━━ DATA TO PROCESS ━━

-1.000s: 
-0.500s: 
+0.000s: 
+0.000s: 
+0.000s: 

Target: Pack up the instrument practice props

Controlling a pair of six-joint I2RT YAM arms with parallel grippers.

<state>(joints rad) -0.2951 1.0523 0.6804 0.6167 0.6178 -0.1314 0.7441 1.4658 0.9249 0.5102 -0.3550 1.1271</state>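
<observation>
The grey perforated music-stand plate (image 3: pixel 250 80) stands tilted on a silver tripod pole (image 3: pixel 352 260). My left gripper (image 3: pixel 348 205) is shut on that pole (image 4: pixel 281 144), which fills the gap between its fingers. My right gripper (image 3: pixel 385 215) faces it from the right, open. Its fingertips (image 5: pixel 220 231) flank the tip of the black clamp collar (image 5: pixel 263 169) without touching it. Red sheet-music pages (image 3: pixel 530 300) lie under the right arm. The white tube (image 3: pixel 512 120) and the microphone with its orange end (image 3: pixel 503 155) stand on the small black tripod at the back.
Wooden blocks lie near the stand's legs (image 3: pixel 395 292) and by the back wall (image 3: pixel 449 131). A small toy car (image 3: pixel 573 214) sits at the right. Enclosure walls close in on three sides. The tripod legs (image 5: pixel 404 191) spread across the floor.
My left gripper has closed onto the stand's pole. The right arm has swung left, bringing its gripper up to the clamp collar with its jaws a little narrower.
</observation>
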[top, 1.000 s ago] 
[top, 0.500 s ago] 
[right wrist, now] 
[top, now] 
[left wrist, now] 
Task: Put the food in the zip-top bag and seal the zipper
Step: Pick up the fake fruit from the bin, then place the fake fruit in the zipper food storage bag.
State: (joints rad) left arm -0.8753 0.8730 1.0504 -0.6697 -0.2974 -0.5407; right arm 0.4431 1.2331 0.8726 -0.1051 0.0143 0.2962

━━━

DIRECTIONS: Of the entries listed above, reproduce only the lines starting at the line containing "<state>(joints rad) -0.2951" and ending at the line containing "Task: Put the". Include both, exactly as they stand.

TASK ANSWER:
<state>(joints rad) -0.2951 1.0523 0.6804 0.6167 0.6178 -0.1314 0.7441 1.4658 0.9249 0.5102 -0.3550 1.1271</state>
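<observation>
The grey perforated music-stand plate (image 3: pixel 250 80) stands tilted on a silver tripod pole (image 3: pixel 352 260). My left gripper (image 3: pixel 348 205) is shut on that pole (image 4: pixel 281 144), which fills the gap between its fingers. My right gripper (image 3: pixel 385 215) faces it from the right, open. Its fingertips (image 5: pixel 220 231) flank the tip of the black clamp collar (image 5: pixel 263 169) without touching it. Red sheet-music pages (image 3: pixel 530 300) lie under the right arm. The white tube (image 3: pixel 512 120) and the microphone with its orange end (image 3: pixel 503 155) stand on the small black tripod at the back.
Wooden blocks lie near the stand's legs (image 3: pixel 395 292) and by the back wall (image 3: pixel 449 131). A small toy car (image 3: pixel 573 214) sits at the right. Enclosure walls close in on three sides. The tripod legs (image 5: pixel 404 191) spread across the floor.
My left gripper has closed onto the stand's pole. The right arm has swung left, bringing its gripper up to the clamp collar with its jaws a little narrower.
</observation>
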[top, 1.000 s ago] 
[top, 0.500 s ago] 
[right wrist, now] 
[top, now] 
[left wrist, now] 
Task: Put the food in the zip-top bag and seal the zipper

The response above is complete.